We had a question about insurance. I’ve used DogTag insurance before which were reasonably inexpensive (about £40 for the trip) but never had to claim so unable to vouch for the service.
Any other suggestions?
Cutting it fine!
Spartathlon is well known for the pressure of its unforgiving cut off’s. It all looks do-able on paper but sometimes that’s a completely different reality to when you’re actually there, the quads are hurting, the legs are cramping and it’s hot, damn hot.
Mark Cockbain has completed the Spartathlon event 4 times and first attempted it in 2004 where he reached mile 92 but admitted to setting off too quickly and running out of steam before retiring. He returned in 2005 with a strategy to set off a little slower and almost scrape through each of the checkpoints and knew he would be up against the clock through the whole race. Mark describes his race against the cut off’s as follows.
Mark reached the marathon checkpoint in 4 hours, and the 50 mile checkpoint in 8.45 some 45 mins ahead of the cut offs. 12 hours in and he started too feel sick probably due to the amount of gels and snacks but conscious that he needed the energy in the system.
Mark Cockain (Left) and James Adams (Middle Left)
His picked his head torch up at 70 miles but this failed to work but was loaned a small handheld torch as he pushed his way up some long hilly inclines. By this time his legs were stiff and blisters were becoming annoying.

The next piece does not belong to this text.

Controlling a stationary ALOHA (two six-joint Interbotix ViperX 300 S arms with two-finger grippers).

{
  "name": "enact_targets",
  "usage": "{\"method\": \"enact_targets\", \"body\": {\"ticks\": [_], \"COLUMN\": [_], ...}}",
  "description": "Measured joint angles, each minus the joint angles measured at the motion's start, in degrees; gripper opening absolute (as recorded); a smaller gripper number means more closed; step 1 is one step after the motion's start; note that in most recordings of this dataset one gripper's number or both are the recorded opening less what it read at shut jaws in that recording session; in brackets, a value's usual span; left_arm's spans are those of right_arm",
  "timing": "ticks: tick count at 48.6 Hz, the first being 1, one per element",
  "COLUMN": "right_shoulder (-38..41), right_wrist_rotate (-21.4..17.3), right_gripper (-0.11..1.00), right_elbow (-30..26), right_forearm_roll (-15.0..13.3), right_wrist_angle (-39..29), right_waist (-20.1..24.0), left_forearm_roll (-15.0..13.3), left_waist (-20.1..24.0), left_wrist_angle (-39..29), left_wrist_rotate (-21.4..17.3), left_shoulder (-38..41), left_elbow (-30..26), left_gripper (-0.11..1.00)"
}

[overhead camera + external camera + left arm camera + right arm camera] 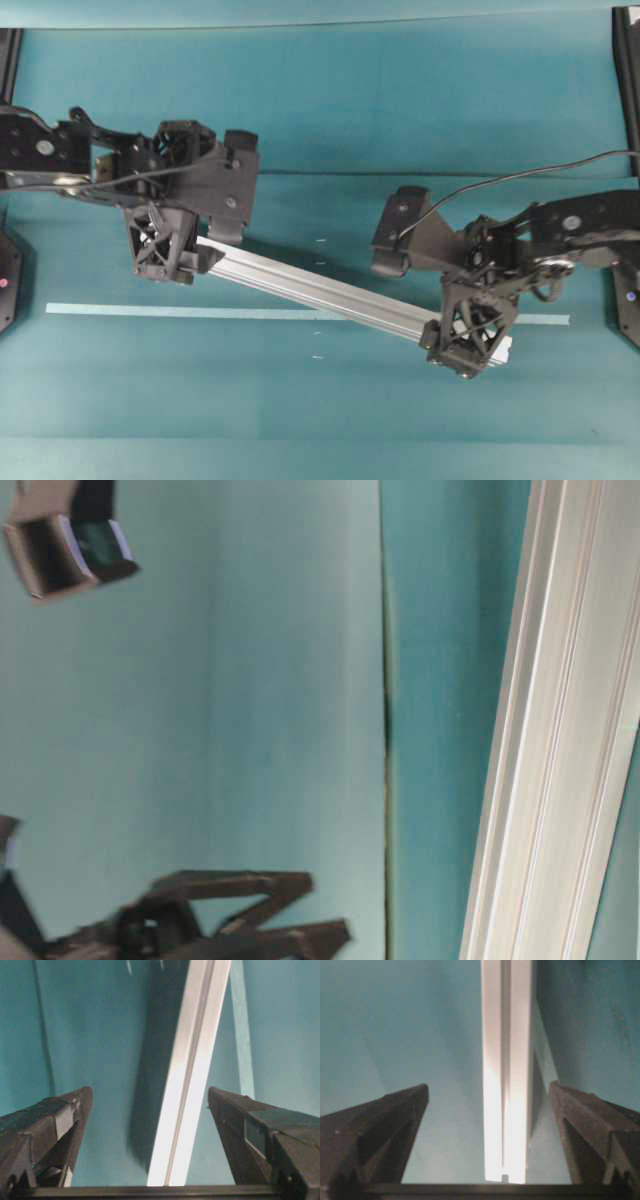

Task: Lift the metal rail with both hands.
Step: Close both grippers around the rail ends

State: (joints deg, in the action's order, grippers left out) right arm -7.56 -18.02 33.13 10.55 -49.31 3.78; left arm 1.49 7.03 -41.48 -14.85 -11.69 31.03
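Note:
The metal rail is a long silver grooved bar lying slantwise on the teal table, from upper left to lower right. My left gripper stands over its left end and my right gripper over its right end. In the left wrist view the rail runs up between the black fingers of the left gripper, with a gap on both sides. The right wrist view shows the same: the rail lies centred in the open right gripper, touching neither finger. Both grippers are open and hold nothing.
A thin pale tape strip crosses the table under the rail. Black stands sit at the left edge and right edge. The table-level view shows the rail close up and lattice fingers low at the left.

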Motion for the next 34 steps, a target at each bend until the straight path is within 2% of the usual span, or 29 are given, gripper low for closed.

Getting over the Sangas Pass was described as a ‘hands and knees effort’ and progress was slow as he caught his badly blistered feet on sharp rocs. Getting to the top was a huge mental boost (statistics show that the fewer runners DNF if they get this far as cut off times become a little more relaxed) but his buffer had been cut to 25 minutes.
Going down the mountain was harder and involved several falls but he managed to break into a run when back on solid path running into the village of Nestani and cutting it very fine arriving less than a minute before the cut off. The pressure was on with no buffer ad he gritted his teeth as fast as he could ignoring the pain of his sore feet gaining 15 minutes before the heavens opened on a second climb. Mark describes himself as being on autopilot passing the checkpoints shortly before the cut offs, hanging on to the belief that he could make it, ignoring the pain from his sore feet and quads. The scent of the finish was their but not quite tangible as he now became mentally aswell as physically exhausted.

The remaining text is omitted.